Prompt: In the records below, begin at the line containing "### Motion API" and end at the line containing "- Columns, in"; quote every line in that span exactly, including both boundary lines, and no others.

Segment Open

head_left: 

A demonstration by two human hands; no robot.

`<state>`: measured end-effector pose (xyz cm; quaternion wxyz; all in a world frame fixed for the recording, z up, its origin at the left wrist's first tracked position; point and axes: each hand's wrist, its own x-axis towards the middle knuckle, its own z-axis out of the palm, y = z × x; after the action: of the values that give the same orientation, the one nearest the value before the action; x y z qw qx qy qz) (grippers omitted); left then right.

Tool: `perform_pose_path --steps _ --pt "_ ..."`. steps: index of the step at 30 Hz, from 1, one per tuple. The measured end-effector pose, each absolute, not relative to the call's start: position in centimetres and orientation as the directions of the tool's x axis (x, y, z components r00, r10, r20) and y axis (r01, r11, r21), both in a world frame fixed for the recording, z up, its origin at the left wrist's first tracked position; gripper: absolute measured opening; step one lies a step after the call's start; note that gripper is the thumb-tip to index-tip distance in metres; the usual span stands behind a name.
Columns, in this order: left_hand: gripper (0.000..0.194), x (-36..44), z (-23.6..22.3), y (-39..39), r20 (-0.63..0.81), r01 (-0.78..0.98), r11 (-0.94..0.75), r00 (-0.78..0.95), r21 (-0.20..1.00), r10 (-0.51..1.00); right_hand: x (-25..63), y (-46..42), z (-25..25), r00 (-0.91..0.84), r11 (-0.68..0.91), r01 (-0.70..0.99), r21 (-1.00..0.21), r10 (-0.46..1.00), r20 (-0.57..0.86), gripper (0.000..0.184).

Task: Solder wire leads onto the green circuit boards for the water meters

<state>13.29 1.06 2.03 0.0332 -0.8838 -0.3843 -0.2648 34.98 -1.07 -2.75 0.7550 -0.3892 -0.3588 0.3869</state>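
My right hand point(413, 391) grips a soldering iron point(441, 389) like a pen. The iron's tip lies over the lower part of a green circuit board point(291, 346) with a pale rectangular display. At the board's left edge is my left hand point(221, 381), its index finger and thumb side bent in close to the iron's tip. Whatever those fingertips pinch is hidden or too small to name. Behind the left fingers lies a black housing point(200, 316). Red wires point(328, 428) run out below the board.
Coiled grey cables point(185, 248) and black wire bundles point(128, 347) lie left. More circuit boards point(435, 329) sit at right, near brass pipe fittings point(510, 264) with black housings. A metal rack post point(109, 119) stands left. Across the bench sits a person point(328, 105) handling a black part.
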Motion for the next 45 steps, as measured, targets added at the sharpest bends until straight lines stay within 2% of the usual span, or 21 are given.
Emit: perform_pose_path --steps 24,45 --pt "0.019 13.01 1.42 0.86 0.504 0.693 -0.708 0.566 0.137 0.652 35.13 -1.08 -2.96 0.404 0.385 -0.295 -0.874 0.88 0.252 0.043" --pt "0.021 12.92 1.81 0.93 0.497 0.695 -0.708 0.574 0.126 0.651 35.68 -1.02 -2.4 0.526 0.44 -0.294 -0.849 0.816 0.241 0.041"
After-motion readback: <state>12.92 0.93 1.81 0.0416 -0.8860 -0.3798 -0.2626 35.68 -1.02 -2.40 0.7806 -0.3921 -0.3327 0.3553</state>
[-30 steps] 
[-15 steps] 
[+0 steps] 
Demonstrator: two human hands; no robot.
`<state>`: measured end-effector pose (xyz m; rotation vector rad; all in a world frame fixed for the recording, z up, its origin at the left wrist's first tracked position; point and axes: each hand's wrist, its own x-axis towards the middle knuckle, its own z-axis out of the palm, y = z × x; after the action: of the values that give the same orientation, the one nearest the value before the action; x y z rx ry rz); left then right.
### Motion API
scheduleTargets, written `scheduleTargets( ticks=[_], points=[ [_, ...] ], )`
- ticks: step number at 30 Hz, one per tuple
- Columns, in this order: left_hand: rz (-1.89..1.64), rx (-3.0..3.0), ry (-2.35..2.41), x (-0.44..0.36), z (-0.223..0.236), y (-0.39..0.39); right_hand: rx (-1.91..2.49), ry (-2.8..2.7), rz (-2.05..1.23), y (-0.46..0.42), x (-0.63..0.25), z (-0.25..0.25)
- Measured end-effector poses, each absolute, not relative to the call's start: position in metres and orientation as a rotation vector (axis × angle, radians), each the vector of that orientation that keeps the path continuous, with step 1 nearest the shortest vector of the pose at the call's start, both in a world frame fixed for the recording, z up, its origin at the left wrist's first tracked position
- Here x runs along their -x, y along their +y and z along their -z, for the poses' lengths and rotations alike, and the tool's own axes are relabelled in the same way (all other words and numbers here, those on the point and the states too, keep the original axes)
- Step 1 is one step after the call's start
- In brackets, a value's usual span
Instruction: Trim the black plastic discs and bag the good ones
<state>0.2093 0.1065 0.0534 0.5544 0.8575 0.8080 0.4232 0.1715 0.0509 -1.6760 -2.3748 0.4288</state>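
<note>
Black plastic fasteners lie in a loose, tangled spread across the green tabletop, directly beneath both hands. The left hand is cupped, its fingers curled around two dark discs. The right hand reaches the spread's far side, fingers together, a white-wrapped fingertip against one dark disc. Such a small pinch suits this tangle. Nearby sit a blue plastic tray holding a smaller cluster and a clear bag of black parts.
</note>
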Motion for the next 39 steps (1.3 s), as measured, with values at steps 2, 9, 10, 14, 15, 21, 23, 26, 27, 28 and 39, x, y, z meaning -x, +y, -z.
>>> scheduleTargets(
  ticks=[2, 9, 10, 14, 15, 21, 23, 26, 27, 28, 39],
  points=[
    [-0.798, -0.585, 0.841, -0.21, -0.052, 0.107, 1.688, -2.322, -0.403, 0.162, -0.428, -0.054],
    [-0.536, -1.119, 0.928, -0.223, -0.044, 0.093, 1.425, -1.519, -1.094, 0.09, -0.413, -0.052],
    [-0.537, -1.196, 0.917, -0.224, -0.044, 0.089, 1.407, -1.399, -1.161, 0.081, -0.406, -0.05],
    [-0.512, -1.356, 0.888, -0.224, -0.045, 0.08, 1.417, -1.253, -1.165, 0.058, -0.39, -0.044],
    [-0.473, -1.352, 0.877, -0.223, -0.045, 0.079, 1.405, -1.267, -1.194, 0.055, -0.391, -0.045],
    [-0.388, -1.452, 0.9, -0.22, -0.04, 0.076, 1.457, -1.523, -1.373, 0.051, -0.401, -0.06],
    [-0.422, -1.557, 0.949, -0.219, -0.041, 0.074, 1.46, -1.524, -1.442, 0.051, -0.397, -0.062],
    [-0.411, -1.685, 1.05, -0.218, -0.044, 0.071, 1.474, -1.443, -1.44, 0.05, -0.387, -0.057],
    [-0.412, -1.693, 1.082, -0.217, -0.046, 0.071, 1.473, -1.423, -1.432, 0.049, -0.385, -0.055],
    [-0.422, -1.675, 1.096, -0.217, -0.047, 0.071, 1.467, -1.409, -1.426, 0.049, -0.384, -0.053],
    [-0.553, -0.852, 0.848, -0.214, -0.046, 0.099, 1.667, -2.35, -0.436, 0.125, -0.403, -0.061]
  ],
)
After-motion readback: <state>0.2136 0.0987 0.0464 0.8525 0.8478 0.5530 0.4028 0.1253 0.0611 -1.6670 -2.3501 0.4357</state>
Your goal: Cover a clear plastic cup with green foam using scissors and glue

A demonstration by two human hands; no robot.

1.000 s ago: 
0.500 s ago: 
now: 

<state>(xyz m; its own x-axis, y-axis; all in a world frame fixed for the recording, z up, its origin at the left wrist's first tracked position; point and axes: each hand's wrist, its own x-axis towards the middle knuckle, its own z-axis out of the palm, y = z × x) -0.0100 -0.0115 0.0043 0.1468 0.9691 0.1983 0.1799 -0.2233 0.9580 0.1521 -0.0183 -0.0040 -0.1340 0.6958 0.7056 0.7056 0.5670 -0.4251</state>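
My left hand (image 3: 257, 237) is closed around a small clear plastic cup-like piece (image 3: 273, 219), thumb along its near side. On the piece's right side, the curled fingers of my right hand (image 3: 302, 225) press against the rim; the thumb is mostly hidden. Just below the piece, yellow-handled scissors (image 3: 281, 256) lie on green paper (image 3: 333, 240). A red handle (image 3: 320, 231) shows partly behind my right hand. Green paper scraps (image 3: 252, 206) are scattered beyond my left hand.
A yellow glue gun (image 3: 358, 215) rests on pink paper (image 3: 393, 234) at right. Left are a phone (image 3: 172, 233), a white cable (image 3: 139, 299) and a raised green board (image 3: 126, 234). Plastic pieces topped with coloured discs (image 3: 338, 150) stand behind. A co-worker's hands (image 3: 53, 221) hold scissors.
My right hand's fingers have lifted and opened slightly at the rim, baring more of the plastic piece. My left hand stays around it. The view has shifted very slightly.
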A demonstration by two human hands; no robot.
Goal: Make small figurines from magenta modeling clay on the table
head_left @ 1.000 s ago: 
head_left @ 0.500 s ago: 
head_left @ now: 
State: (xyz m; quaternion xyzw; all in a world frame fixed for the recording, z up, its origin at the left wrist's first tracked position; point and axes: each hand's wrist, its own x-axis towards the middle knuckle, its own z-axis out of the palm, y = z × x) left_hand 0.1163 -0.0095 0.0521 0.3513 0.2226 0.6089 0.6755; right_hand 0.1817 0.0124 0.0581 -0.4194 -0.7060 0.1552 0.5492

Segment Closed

Exercise answer:
### Motion API
scheduleTargets, written `scheduleTargets( ticks=[_], points=[ [_, ...] ], )`
- ticks: step number at 30 Hz, one per tuple
- Columns, in this order: left_hand: rz (-1.89..1.64), rx (-3.0..3.0), ry (-2.35..2.41), x (-0.44..0.36), z (-0.223..0.236), y (-0.39..0.39); right_hand: rx (-1.91..2.49), ry (-2.8..2.7), rz (-2.05..1.23), y (-0.46..0.42), x (-0.63..0.25), z (-0.25..0.25)

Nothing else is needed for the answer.